Nas memórias coletadas, conta o diretor, fica
também aparente o papel de 'jornalista extorquista' do poeta e comunicador de
rua. Em suas crônicas de cordel, era sempre assunto a boataria dos escândalos,
alvo de curiosidade dos moradores e de preocupações dos protagonistas reais
daquelas tramas.
"Eram escândalos, segredos de alcovas,
traições amorosas. Tratava de muitos temas complicados, que incomodam, e que
até hoje pessoas que têm amigos que sofreram com isso não querem falar. Trazia
essas temáticas que se vê hoje no mundo cão da televisão, casos policiais, mães
que estrangularam filha.

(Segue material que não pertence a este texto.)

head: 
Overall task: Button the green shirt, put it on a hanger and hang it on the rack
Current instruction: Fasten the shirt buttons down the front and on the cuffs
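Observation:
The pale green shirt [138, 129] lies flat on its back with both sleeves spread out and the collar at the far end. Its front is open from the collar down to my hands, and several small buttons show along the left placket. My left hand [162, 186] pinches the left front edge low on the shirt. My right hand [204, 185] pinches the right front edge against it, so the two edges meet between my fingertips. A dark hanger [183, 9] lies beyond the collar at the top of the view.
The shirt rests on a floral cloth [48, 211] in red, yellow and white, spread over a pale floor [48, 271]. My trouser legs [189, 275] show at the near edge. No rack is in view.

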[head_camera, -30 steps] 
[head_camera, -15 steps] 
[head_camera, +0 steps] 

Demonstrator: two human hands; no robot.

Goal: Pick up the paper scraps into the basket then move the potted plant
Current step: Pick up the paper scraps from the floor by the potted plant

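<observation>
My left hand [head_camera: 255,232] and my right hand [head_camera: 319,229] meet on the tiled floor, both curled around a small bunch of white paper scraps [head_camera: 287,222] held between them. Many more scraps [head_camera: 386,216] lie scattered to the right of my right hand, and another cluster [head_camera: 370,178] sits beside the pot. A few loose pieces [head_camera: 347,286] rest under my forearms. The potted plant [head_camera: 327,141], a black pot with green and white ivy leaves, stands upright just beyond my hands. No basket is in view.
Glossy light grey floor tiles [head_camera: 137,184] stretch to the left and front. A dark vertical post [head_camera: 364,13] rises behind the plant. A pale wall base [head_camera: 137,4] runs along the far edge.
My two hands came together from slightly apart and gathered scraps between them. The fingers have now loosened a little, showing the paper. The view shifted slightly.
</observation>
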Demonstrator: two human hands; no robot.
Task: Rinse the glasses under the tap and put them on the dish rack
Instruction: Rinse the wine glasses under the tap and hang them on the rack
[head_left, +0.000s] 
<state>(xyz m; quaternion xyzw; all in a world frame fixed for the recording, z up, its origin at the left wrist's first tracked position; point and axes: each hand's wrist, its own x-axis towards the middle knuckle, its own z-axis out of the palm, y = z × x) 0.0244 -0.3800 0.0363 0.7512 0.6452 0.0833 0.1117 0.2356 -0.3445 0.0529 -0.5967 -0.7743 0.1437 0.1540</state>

Mas ele usava essas casos escandalosos para
vender", afirma.
Mais um comentário sobre ele em
forma poética:
Cuíca de Santo Amaro
Grande fidalgo baiano
Morava em São Salvador...
Um bom cronista, de faro,
Contava o cotidiano
Do coitado e do doutor...
Viveu há cinqüenta anos
Na cidade da Bahia
Que lhe rendia homenagem...
Os seus versos mais insanos
Traziam humor e alegria
E lhe abriam passagem...
Lembro o Elevador Lacerda
bem perto do meio-dia:
A multidão apressada
E gente que andava lerda
Dois minutinhos perdia
Pra ficar bem informada...
Bengala e óculo escuro
Cuíca, bem alto, lia
O seu cordel encantado...
Tinha gente sobre o muro
Que sua voz, atenta ouvia
Sobre fato consumado...
Era cego de nascença
Um cantador diferente
Que contava cada história...
Pra êle, não tinha crença
Fosse inimigo ou parente,
Que escapasse da memória...
Mulher que capou marido
Filho que matou o pai
A boazuda do patrão...
O Cuíca era inxirido
Bota pra fora o que sai
Tudo o que lhe vem à mão...
Seus livretos pendurados
No varal improvisado
Custavam o valor de um pão...
E todo o mundo queria
Participar da alegria
Que tinha em seu coração...
Ricardo De Benedictis
Seus versos virulentos assustavam poderosos e gente comum e
não havia segredo guardado a sete chaves que escapasse do seu faro para
escândalos que tornava públicos na cidade através de cordéis. Esse foi, ao
longo da vida, o seu ganha pão. Venal para uns, genial para outros. Uma coisa,
porém, ninguém nega: esta personagem do século passado mantém uma atualidade
singular, que não se insere em nenhum rótulo.